## Problem requirements
Leave out every picture, and output exactly the lines from the line containing "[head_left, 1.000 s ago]" through the last line of the data.

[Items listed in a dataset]

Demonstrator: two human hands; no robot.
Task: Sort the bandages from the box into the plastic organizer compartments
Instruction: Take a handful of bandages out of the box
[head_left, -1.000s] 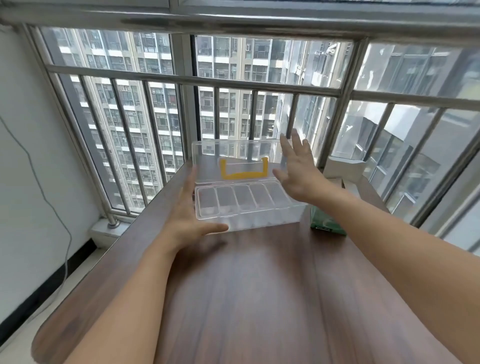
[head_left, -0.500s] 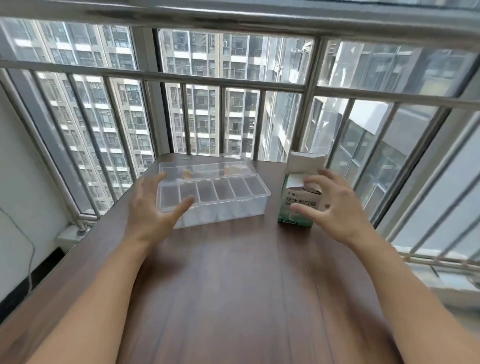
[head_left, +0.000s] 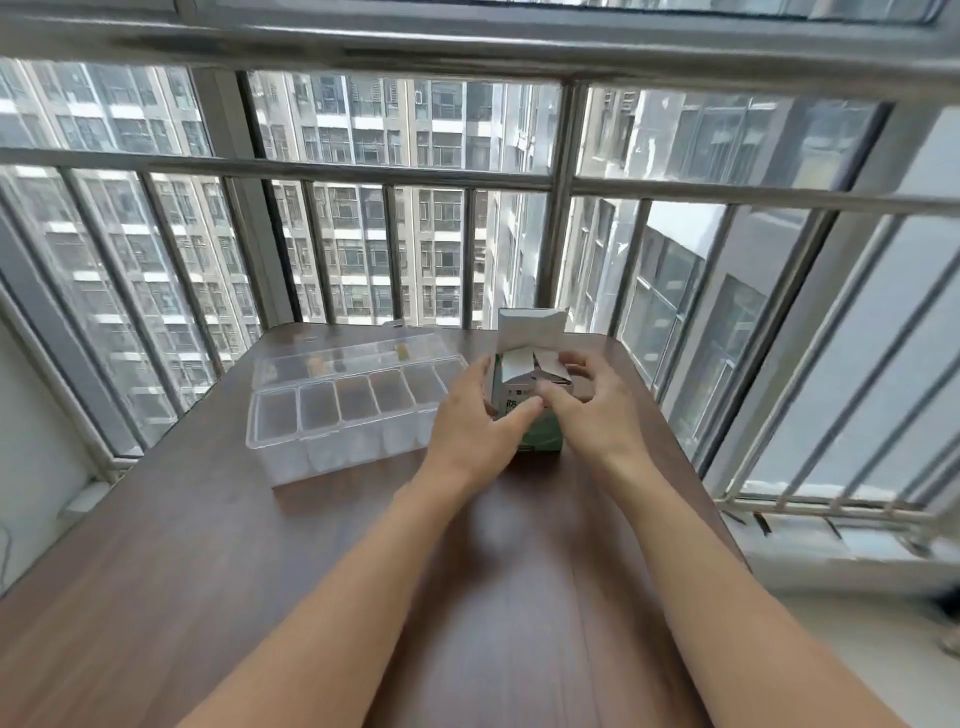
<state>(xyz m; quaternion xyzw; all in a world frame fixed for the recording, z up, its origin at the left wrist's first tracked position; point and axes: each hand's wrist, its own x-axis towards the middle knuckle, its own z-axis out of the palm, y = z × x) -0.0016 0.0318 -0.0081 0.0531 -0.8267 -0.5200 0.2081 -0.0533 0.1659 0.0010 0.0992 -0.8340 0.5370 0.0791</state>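
Green-and-white box (head_left: 540, 434) now sits between our hands: our left hand (head_left: 470, 423) has crossed over from the organizer (head_left: 332, 415) and both hands, right hand (head_left: 597, 410) too, grasp it.

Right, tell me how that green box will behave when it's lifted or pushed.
The box looks like thin card with its flaps open, so it probably dents under a firm squeeze. It stands tall on a narrow base, so a push near the top may tip it. Both hands, left and right, hold it, which should steady it.
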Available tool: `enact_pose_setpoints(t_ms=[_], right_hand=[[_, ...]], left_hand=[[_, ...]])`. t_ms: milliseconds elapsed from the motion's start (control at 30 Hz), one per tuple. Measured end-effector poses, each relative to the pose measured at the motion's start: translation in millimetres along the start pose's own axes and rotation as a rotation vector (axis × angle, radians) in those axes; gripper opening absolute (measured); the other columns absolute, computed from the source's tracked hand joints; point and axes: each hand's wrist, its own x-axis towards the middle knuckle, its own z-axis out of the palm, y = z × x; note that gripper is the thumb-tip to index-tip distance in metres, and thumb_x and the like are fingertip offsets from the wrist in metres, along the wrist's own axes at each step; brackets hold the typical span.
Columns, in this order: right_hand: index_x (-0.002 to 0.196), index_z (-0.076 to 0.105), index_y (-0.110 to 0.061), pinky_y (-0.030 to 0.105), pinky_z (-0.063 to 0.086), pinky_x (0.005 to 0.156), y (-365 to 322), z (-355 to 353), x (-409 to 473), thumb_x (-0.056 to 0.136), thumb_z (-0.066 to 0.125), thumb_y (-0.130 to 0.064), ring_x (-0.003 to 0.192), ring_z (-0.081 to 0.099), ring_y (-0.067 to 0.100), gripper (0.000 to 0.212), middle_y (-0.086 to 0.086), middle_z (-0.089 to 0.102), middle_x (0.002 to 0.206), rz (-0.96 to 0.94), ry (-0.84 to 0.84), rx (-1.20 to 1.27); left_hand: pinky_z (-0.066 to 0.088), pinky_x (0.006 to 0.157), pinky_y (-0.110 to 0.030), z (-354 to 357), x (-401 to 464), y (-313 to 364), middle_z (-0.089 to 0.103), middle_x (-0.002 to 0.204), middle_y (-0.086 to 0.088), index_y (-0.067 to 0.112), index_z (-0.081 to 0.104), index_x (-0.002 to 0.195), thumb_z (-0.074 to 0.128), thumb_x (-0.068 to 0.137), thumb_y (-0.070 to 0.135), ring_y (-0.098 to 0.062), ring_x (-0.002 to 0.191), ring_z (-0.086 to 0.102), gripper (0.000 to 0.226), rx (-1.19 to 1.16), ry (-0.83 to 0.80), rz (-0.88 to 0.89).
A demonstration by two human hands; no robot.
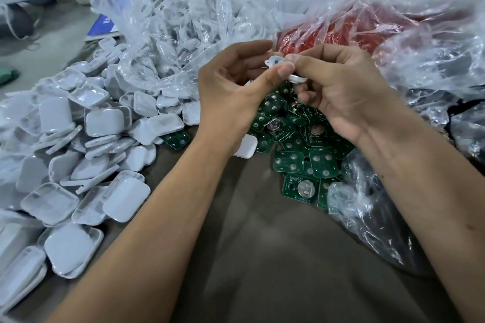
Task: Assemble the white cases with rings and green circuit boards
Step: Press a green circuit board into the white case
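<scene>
Left hand [231,92] and right hand [338,92] meeting above the counter [262,257], both pinching one small white case [282,68] between thumbs and curled fingertips (a bit of blue-green showing at its top, too blurred to tell what). Directly below, a heap of green circuit boards [301,155], some carrying round silver battery holders; off to the left, a wide pile of white case halves [86,144]. Behind, clear plastic bags [168,23] of white ring-like parts and one bag of red stuff [341,31].
</scene>
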Motion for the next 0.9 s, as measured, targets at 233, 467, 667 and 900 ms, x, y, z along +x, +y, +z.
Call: enact_pose_setpoints(t_ms=[233, 467, 667, 900], right_hand=[[0.079, 0.062, -0.01, 0.022, 0.053, 0.046, 5.9, 12.8, -1.6, 0.086, 0.082, -0.009, 0.049, 0.063, 0.015, 0.022, 0.011, 0.075, 0.08, -0.047, 0.054, 0.06], [0.08, 0.058, -0.007, 0.022, 0.051, 0.043, 5.2, 19.6, -7.8, 0.087, 0.082, -0.006, 0.045, 0.065, 0.018, 0.025, 0.013, 0.074, 0.072, -0.111, 0.063, 0.082], [0.079, 0.053, -0.008, 0.023, 0.055, 0.046, -2.7, 19.6, -15.6, 0.09, 0.078, -0.004, 0.055, 0.072, 0.025, 0.027, 0.016, 0.074, 0.072, -0.168, 0.04, 0.142], [0.084, 0.056, -0.009, 0.025, 0.049, 0.042, -0.4, 16.0, -12.0, 0.087, 0.083, -0.01, 0.046, 0.063, 0.018, 0.028, 0.011, 0.068, 0.064, -0.257, 0.097, -0.126]], left_hand=[[0.055, 0.066, -0.019, 12.7, -2.5, 6.7, 0.073, 0.087, -0.004, -0.003, 0.07, 0.111, 0.069, 0.094, 0.007, -0.008, 0.067, 0.06, 0.02, -0.445, 0.088, -0.357], [0.058, 0.067, -0.019, -1.2, -6.8, 9.3, 0.07, 0.098, -0.014, -0.005, 0.063, 0.118, 0.052, 0.105, 0.026, -0.013, 0.072, 0.066, 0.035, -0.757, 0.008, -0.55], [0.057, 0.073, -0.019, -1.6, -6.8, 6.1, 0.067, 0.1, -0.015, -0.006, 0.06, 0.122, 0.061, 0.094, 0.006, -0.013, 0.078, 0.064, 0.03, -0.77, -0.164, -0.521], [0.055, 0.074, -0.024, 1.5, -2.8, 3.2, 0.064, 0.098, -0.013, 0.001, 0.052, 0.133, 0.062, 0.089, 0.025, -0.018, 0.08, 0.056, 0.051, -0.688, -0.216, -0.511]])
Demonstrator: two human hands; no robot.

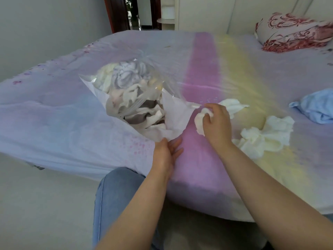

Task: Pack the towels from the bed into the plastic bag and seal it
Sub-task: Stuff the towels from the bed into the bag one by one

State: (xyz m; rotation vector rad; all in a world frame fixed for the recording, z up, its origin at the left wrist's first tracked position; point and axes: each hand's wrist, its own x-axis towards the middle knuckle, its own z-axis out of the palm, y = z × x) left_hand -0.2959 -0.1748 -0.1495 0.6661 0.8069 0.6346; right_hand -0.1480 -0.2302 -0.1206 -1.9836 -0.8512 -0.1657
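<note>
Towel (200, 121) — small, white, fluffy — bunched in the curled fingers (210, 114) of the right hand (216, 121), just beside the mouth of the plastic bag (176, 112). Left hand (165, 154): fingers nearly straight and loosely spread, thumb against the bag's lower rim, which it holds up. Bag: clear, crinkled film lying on its side on the bed (54, 112), mouth toward the person, stuffed with crumpled white, cream and grey towels (129, 87). Beyond the right hand lie loose towels — one white (232, 105), a larger cream heap (266, 136), a blue one (317, 107) farther right. Patterned pillow (292, 31) at the bed's far corner.
</note>
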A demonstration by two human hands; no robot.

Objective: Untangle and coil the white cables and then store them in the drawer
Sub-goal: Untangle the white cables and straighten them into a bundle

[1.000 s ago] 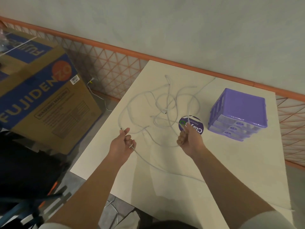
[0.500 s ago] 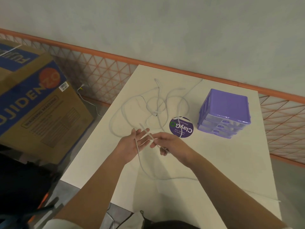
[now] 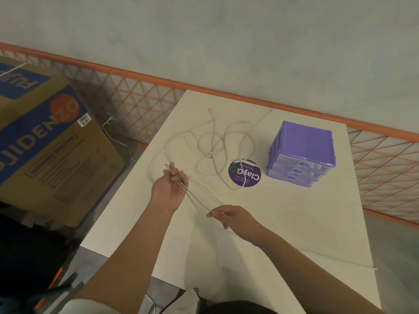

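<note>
Left hand (image 3: 169,191) and right hand (image 3: 231,217) stretching a doubled white cable (image 3: 197,200), apparently pinched, above the bench (image 3: 283,223).

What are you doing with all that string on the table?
It's white cable, not string. The left hand holds a few strands of one cable, and the right hand pinches the loop stretched between the two, making a coil. The rest lies tangled on the white table, partly over a round purple sticker. The purple drawer unit beside it is shut.
</note>
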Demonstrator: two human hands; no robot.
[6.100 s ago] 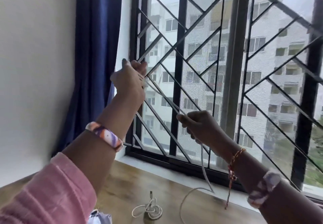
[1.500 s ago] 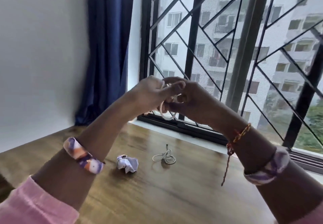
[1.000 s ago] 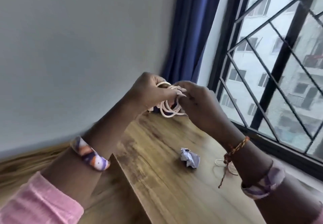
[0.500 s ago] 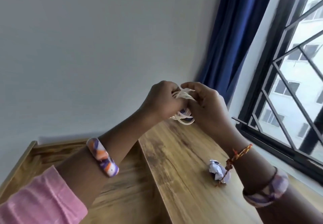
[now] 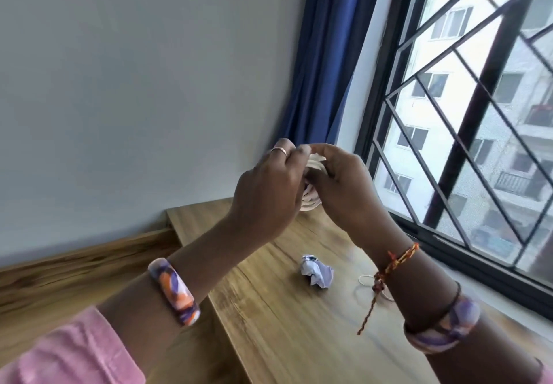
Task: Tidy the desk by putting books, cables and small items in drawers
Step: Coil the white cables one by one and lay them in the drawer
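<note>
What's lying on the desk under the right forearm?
A loose white cable lies on the desk, only its looped end showing beside the right wrist; the rest is covered by the forearm. A crumpled paper ball sits left of it, apart.

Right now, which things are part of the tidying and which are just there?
Part of the tidying:
- white cable, coiled and held by the left hand and right hand
- second cable on the desk
- crumpled paper

Just there:
- blue curtain
- window grille
</note>
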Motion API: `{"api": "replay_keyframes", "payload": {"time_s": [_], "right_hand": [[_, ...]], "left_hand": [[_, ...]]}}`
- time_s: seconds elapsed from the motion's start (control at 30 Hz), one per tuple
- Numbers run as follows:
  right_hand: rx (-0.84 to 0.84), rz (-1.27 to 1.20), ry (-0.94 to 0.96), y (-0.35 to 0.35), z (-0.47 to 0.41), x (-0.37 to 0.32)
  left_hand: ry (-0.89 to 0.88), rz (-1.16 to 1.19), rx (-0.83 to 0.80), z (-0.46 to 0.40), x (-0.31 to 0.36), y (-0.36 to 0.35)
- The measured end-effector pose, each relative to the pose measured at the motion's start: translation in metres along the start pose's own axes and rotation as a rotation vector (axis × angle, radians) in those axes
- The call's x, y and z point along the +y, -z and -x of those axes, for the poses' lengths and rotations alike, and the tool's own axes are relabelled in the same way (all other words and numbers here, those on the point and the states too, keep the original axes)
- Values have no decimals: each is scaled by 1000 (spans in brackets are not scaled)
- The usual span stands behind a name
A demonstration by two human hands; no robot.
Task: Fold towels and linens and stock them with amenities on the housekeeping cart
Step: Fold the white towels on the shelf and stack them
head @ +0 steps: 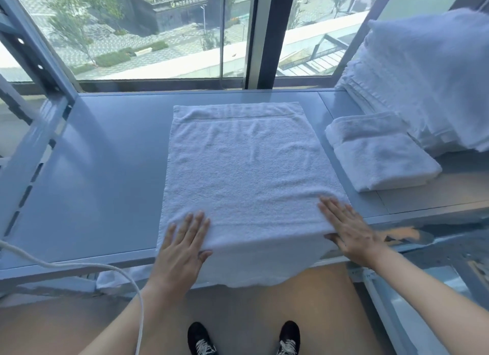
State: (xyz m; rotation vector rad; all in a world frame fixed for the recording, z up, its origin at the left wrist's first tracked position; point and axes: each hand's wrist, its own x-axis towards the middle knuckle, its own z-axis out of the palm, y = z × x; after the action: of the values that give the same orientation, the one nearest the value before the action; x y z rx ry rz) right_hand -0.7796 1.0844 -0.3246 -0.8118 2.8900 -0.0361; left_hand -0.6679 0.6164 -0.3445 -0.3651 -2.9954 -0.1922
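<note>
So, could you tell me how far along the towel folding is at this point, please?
Early on. Done: one folded towel lies on the shelf, beside a taller stack of white linens. In hand: a white towel is spread flat, its near end hanging over the shelf edge, with the left hand and right hand gripping its near fold. Left: finishing this towel's folds. No amenities or cart are in view.

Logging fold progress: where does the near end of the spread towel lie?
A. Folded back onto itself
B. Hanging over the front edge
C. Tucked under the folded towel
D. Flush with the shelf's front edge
B: the spread towel drapes over the shelf's front edge between both hands.
</note>
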Motion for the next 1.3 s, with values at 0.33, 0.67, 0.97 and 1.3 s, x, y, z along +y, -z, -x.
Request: {"api": "replay_keyframes", "payload": {"time_s": [0.33,0.67,0.97,1.3], "right_hand": [[276,-21,54,25,28,-35],[309,-39,-38,60,84,-38],[391,-159,22,80,140,-65],[420,-148,3,118,195,-144]], "left_hand": [[8,14,157,15,19,31],[112,-9,242,69,52,83],[295,49,342,144,79,130],[198,185,418,230,51,178]]}}
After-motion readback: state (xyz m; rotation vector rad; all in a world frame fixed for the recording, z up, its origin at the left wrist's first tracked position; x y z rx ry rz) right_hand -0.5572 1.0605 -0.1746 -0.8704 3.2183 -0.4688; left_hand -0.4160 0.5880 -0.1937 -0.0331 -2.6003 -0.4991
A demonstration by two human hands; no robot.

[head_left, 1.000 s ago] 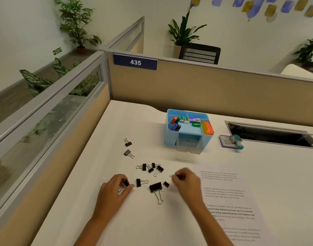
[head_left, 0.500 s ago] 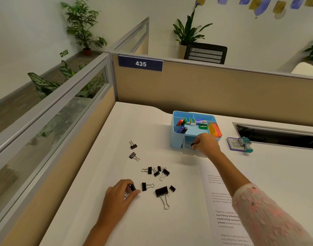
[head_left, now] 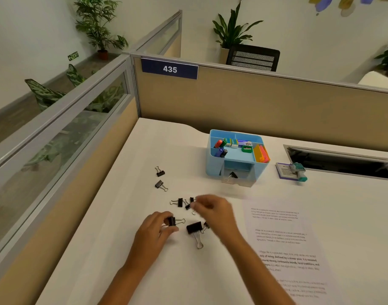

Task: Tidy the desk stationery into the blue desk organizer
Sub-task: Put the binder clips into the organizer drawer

## Result of the exercise
[head_left, 1.000 s ago] 
[head_left, 0.500 s ago] 
[head_left, now] 

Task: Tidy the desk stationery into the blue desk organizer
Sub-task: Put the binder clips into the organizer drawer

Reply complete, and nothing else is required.